### WORK INSTRUCTIONS
Everything from the line holding "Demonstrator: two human" through the last line of the listing needs to be repeated exactly, with no other lines.

### PROVIDED MATERIAL
▬▬▬

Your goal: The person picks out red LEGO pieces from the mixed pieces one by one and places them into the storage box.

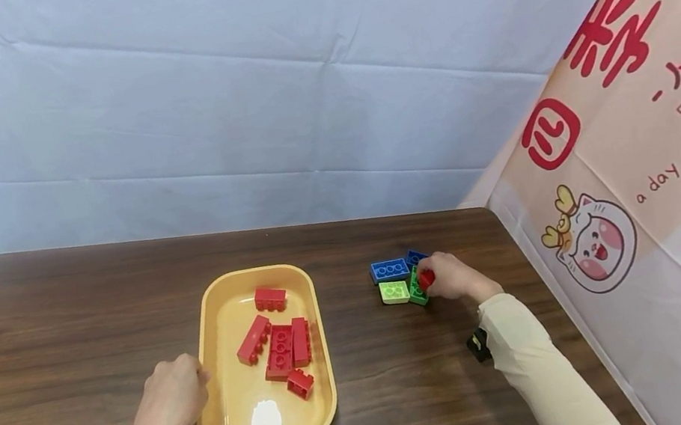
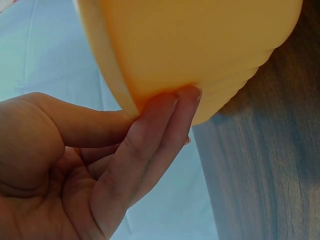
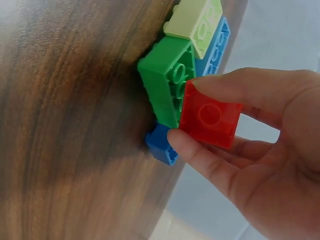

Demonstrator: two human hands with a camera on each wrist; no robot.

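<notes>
My left hand [image 1: 173,395] pinches the left rim of a yellow tray [image 2: 200,45], thumb on one side and fingertips on the other. Several red building bricks [image 1: 270,298] lie in that tray. On the right, my right hand [image 1: 450,275] holds a small square red brick [image 3: 212,114] between thumb and fingers, its hollow underside showing in the right wrist view. Right beside the held brick are a green brick [image 3: 162,75], a pale green brick [image 3: 192,22], a blue brick [image 1: 389,270] and a smaller blue brick [image 3: 161,144], grouped on the table.
The dark wooden table [image 1: 62,337] ends at a pale cloth backdrop [image 1: 160,122]. A printed banner [image 1: 655,134] hangs along the right side. A dark band [image 1: 479,345] shows at the right wrist.
</notes>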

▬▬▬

### TASK RESULT
Demonstrator: two human hands with a camera on each wrist; no robot.

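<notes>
My left hand [image 1: 173,395] pinches the left rim of a yellow tray [image 2: 200,45], thumb on one side and fingertips on the other. Several red building bricks [image 1: 270,298] lie in that tray. On the right, my right hand [image 1: 450,275] holds a small square red brick [image 3: 212,114] between thumb and fingers, its hollow underside showing in the right wrist view. Right beside the held brick are a green brick [image 3: 162,75], a pale green brick [image 3: 192,22], a blue brick [image 1: 389,270] and a smaller blue brick [image 3: 161,144], grouped on the table.
The dark wooden table [image 1: 62,337] ends at a pale cloth backdrop [image 1: 160,122]. A printed banner [image 1: 655,134] hangs along the right side. A dark band [image 1: 479,345] shows at the right wrist.
</notes>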

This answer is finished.